RFR: 8346989: C2: deoptimization and re-compilation cycle with Math.*Exact in case of frequent overflow [v6]
Marc Chevalier
mchevalier at openjdk.org
Thu Apr 3 13:01:16 UTC 2025
On Wed, 2 Apr 2025 17:23:03 GMT, Marc Chevalier <mchevalier at openjdk.org> wrote:
>> `Math.*Exact` intrinsics can cause many deopt when used repeatedly with problematic arguments.
>> This fix proposes not to rely on intrinsics after `too_many_traps()` has been reached.
>>
>> Benchmark show that this issue affects every Math.*Exact functions. And this fix improve them all.
>>
>> tl;dr:
>> - C1: no problem, no change
>> - C2:
>> - with intrinsics:
>> - with overflow: clear improvement.
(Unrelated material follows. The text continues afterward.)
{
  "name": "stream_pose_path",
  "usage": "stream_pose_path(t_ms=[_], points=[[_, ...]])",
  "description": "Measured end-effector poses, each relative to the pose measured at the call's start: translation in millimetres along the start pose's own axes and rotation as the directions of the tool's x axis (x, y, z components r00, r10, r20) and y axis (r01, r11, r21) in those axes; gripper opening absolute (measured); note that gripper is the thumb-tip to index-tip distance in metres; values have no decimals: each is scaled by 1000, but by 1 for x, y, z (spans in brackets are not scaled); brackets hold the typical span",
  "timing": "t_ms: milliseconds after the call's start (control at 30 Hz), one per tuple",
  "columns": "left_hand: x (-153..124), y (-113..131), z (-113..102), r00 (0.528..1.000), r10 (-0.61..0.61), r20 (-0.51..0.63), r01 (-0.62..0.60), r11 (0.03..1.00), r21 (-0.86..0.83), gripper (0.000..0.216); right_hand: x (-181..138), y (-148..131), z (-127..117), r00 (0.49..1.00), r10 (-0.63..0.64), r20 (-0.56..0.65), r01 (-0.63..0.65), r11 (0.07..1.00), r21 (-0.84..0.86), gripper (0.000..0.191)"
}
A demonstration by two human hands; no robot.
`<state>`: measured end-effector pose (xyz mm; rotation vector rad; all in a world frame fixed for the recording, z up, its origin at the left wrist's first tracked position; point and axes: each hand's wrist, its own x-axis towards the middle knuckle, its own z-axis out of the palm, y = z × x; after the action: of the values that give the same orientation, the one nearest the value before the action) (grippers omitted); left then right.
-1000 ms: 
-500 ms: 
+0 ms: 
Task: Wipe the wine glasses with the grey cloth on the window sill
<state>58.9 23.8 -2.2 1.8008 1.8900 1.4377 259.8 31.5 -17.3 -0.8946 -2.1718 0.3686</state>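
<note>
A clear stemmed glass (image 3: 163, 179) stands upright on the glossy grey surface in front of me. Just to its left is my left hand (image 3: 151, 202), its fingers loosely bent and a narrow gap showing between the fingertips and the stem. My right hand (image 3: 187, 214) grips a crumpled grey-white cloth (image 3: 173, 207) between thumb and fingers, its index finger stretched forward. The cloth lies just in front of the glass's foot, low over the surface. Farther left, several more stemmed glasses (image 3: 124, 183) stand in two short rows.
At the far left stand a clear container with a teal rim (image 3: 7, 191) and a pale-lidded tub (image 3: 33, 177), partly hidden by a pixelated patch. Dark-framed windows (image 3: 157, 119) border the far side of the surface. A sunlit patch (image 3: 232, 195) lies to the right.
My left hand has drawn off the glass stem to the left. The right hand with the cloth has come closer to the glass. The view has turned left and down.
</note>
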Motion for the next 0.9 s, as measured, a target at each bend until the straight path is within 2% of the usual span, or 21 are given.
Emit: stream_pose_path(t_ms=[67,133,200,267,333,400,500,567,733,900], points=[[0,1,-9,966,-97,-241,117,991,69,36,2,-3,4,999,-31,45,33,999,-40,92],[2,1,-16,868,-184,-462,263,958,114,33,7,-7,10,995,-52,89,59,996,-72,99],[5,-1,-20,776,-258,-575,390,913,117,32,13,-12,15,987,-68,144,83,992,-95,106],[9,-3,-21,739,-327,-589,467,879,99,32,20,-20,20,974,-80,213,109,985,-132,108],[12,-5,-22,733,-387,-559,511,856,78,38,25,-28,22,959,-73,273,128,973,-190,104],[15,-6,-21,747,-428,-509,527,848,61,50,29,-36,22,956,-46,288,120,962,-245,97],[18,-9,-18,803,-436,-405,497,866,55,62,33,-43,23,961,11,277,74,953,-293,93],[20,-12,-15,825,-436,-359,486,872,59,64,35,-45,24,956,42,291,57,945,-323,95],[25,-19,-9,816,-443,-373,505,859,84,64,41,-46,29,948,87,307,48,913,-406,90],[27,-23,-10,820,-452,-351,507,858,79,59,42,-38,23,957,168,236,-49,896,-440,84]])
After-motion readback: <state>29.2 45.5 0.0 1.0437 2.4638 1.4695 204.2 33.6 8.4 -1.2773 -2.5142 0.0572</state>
Was way worse than C1, now is similar (~4s => ~600ms)
>> - without overflow: no problem, no change
>> - without intrinsics: no problem, no change
>>
>> Before the fix:
>>
>> Benchmark (SIZE) Mode Cnt Score Error Units
>> MathExact.C1_1.loopAddIInBounds 1000000 avgt 3 1.272 ± 0.048 ms/op
>> MathExact.C1_1.loopAddIOverflow 1000000 avgt 3 641.917 ± 58.238 ms/op
>> MathExact.C1_1.loopAddLInBounds 1000000 avgt 3 1.402 ± 0.842 ms/op
>> MathExact.C1_1.loopAddLOverflow 1000000 avgt 3 671.013 ± 229.425 ms/op
>> MathExact.C1_1.loopDecrementIInBounds 1000000 avgt 3 3.722 ± 22.244 ms/op
>> MathExact.C1_1.loopDecrementIOverflow 1000000 avgt 3 653.341 ± 279.003 ms/op
>> MathExact.C1_1.loopDecrementLInBounds 1000000 avgt 3 2.525 ± 0.810 ms/op
>> MathExact.C1_1.loopDecrementLOverflow 1000000 avgt 3 656.750 ± 141.792 ms/op
>> MathExact.C1_1.loopIncrementIInBounds 1000000 avgt 3 4.621 ± 12.822 ms/op
>> MathExact.C1_1.loopIncrementIOverflow 1000000 avgt 3 651.608 ± 274.396 ms/op
>> MathExact.C1_1.loopIncrementLInBounds 1000000 avgt 3 2.576 ± 3.316 ms/op
>> MathExact.C1_1.loopIncrementLOverflow 1000000 avgt 3 662.216 ± 71.879 ms/op
>> MathExact.C1_1.loopMultiplyIInBounds 1000000 avgt 3 1.402 ± 0.587 ms/op
>> MathExact.C1_1.loopMultiplyIOverflow 1000000 avgt 3 615.836 ± 252.137 ms/op
>> MathExact.C1_1.loopMultiplyLInBounds 1000000 avgt 3 2.906 ± 5.718 ms/op
>> MathExact.C1_1.loopMultiplyLOverflow 1000000 avgt 3 655.576 ± 147.432 ms/op
>> MathExact.C1_1.loopNegateIInBounds 1000000 avgt 3 2.023 ± 0.027 ms/op
>> MathExact.C1_1.loopNegateIOverflow 1000000 avgt 3 639.136 ± 30.841 ms/op
>> MathExact.C1_1.loop...
>
> Marc Chevalier has updated the pull request incrementally with one additional commit since the last revision:
>
> fix typo in comment
I've made the test flags tighter as discussed offline. I'll need a fresh approval.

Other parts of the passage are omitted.